For our example, let's call the server with the function treeReport which we will define in the next step.

(de go ()
   (server 8080 "!treeReport") )

The treeReport function

Now finally we're coming to the interesting part. We said that we want to pass the parameters from the URL. How does that work?

The URL is evaluated as follows: First comes the desired URI, then comes a question mark, and then an arbitrary number of values can be passed. They are encoded as follows:

  • An internal symbol starts with a dollar sign $

  • A number starts with a plus sign +

  • An external (database) symbol starts with dash -

  • A list (one level only) is encoded with underscores _

  • Otherwise, it is a transient symbol (i. e., a plain string) .

In other words, if we want to pass the database record {A1}, we can pass it like this: "[Link to page]/?-A1".

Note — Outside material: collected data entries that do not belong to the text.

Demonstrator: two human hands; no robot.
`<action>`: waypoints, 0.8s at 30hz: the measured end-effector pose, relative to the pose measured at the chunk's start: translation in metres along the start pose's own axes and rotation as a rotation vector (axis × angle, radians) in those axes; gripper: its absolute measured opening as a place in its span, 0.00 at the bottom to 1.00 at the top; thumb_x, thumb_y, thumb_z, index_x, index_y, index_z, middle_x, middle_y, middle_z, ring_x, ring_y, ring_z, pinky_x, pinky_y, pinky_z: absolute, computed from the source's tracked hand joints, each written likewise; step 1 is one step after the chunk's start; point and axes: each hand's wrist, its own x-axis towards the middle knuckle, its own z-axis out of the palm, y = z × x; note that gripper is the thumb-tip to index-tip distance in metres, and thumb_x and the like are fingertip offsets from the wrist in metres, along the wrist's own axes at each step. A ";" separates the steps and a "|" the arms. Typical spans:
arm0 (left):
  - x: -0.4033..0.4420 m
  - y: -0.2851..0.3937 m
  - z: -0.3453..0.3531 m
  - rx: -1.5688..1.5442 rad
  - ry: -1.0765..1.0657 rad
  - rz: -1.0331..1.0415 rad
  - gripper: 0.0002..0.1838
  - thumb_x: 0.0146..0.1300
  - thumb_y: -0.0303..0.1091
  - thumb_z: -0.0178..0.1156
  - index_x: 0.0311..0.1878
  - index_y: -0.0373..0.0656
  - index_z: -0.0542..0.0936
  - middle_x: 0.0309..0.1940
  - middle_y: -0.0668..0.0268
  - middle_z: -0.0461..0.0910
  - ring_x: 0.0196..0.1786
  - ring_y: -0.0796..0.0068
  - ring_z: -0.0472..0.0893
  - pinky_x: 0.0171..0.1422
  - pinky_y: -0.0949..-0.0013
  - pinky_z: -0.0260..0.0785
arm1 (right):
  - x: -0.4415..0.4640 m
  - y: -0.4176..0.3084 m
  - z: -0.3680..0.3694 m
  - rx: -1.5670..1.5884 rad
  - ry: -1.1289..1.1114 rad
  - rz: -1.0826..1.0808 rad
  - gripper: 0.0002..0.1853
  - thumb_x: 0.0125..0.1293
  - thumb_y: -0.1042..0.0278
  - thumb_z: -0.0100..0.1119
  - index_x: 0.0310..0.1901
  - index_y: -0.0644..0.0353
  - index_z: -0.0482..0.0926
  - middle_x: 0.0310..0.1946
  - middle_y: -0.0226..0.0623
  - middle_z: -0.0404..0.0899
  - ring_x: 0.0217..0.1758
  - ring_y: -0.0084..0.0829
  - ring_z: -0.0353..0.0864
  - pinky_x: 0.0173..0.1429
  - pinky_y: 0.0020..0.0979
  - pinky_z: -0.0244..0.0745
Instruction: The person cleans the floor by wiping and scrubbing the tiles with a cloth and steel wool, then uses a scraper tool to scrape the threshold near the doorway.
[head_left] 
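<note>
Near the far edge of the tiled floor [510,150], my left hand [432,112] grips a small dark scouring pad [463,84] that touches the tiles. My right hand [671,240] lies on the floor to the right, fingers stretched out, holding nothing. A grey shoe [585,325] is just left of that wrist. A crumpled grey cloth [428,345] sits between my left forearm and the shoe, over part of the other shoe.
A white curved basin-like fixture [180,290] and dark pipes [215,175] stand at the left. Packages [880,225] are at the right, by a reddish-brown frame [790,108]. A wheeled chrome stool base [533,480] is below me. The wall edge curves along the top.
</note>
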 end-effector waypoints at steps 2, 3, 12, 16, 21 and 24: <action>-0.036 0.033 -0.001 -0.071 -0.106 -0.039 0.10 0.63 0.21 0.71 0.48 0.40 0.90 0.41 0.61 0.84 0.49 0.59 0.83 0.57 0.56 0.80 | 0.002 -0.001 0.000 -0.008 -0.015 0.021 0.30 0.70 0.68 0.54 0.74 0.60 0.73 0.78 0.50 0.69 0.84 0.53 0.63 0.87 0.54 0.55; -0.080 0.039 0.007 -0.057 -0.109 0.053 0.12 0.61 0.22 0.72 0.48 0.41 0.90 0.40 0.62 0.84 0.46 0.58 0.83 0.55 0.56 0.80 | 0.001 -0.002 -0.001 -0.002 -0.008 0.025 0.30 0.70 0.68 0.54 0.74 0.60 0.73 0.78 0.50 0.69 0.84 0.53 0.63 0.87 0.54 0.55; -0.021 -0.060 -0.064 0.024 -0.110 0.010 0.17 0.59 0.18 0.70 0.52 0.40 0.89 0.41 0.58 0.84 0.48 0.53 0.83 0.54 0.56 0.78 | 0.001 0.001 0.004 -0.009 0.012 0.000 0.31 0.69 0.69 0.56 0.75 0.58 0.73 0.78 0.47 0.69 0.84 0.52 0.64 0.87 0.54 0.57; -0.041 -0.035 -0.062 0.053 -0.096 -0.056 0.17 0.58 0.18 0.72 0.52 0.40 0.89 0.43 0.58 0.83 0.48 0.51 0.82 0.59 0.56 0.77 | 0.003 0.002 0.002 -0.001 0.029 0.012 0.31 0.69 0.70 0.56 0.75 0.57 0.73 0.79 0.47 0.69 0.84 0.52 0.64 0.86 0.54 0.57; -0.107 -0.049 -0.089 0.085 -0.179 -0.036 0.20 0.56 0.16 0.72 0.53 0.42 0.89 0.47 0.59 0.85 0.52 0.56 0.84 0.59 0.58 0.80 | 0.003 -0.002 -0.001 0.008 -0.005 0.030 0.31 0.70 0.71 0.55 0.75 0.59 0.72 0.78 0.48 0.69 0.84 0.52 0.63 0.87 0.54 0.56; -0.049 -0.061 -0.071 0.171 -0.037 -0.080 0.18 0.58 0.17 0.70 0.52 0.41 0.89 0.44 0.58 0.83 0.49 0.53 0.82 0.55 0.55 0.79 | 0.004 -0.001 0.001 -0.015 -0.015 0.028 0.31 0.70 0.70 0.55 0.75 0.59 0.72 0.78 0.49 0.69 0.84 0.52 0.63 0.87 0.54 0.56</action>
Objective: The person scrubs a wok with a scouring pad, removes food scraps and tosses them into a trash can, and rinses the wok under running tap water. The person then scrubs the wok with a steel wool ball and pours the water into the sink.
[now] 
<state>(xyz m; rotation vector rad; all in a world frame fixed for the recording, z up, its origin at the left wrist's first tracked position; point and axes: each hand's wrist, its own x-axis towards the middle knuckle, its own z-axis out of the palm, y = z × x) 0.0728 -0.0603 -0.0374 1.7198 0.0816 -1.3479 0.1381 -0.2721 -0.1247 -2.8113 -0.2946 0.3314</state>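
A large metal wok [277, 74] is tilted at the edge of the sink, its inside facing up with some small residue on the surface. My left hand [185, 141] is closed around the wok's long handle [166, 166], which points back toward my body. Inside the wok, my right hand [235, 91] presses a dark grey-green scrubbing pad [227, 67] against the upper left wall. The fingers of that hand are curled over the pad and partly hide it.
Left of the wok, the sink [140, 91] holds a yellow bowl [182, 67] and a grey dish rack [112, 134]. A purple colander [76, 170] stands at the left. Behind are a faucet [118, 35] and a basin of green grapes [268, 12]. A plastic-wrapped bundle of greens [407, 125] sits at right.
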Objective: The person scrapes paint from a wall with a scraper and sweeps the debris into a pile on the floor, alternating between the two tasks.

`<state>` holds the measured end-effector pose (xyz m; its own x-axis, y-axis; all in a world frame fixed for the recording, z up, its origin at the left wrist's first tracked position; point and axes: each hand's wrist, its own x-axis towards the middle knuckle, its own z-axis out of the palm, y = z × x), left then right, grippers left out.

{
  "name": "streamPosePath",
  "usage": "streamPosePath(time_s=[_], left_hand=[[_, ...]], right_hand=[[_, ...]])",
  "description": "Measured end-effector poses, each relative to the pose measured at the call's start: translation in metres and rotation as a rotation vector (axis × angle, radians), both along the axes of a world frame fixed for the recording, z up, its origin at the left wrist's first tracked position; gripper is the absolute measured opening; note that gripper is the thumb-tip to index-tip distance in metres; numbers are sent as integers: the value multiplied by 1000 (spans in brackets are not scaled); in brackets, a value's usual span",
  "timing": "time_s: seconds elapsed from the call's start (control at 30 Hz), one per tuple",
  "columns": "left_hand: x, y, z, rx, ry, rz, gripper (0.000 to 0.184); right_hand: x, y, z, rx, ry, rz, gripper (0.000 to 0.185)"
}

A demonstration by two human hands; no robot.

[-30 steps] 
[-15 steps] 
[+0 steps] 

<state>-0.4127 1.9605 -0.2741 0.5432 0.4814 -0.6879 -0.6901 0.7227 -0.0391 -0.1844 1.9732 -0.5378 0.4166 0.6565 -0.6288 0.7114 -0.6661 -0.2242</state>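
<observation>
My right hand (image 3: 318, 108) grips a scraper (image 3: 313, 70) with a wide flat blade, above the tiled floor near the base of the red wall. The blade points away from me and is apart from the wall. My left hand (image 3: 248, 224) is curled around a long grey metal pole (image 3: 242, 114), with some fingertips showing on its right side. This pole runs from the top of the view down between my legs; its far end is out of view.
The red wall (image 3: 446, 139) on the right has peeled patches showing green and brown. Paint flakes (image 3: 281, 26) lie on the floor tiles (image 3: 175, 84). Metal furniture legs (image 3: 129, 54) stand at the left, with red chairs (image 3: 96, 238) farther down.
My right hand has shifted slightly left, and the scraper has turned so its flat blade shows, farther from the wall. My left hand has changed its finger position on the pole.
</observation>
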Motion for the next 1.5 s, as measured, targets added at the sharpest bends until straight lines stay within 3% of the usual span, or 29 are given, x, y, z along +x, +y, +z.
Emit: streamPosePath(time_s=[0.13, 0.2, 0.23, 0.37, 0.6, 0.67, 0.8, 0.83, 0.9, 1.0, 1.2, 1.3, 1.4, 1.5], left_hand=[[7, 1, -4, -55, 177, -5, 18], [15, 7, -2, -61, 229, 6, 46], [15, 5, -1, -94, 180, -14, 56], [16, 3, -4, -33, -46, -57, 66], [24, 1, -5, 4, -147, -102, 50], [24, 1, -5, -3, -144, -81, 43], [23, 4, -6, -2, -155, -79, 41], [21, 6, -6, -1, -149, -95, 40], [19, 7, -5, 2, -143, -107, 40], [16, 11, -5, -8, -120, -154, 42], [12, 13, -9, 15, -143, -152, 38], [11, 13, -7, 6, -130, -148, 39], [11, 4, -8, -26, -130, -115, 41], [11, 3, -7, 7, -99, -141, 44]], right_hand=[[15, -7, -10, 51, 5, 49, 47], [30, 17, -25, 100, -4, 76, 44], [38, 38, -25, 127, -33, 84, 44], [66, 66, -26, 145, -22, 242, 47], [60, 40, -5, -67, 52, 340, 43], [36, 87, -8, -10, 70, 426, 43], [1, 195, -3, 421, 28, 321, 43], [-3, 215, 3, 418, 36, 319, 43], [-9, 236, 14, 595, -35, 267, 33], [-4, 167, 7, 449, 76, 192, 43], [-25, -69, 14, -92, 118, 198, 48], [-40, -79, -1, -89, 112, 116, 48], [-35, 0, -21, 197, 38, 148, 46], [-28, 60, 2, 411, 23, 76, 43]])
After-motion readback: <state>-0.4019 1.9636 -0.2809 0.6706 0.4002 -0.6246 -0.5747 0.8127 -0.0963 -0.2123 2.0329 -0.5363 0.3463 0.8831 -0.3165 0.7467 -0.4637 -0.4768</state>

That means our treeReport function needs to accept one argument which is a database record. We set it as current object:

(de treeReport ( This )
(de treeReport ( This )
   (html 0 "Family Tree View" *Css NIL
      (<h1> NIL (prinl (: nm))) ) )

Now let's start our script from the command line. In general, functions can be started from the command line by a prepending dash -. However, for our main and go functions, we need the namespace to family first, syntax: -<namespace>~<function> (note: the namespace delimitor is a tilde ~, not a dash -). In other words, like this:

$ pil family-treeview.l -family~main -go +

Since the server is running at port 8080, we can now point or browser to http://localhost:8080/?-A1 and see the name of the {A1} record expanded:


It works!

Some words about security

If you read this post carefully, you might have noticed that it's possible to execute basically any PicoLisp function or file via the command line. Needless to say that this is a huge security hole that needs to be addressed.

The access to resources is controlled via the global variable *Allow which is checked by the server before delivering any data to the client. We can set this variable via the allowed function.

In our example, it coud look like this:

 (allowed ("css/")
   "@lib.css" "!treeReport" )

Access is allowed to everything inside the folder css as well as the library file @lib.css and the function treeReport. Everything else is blocked.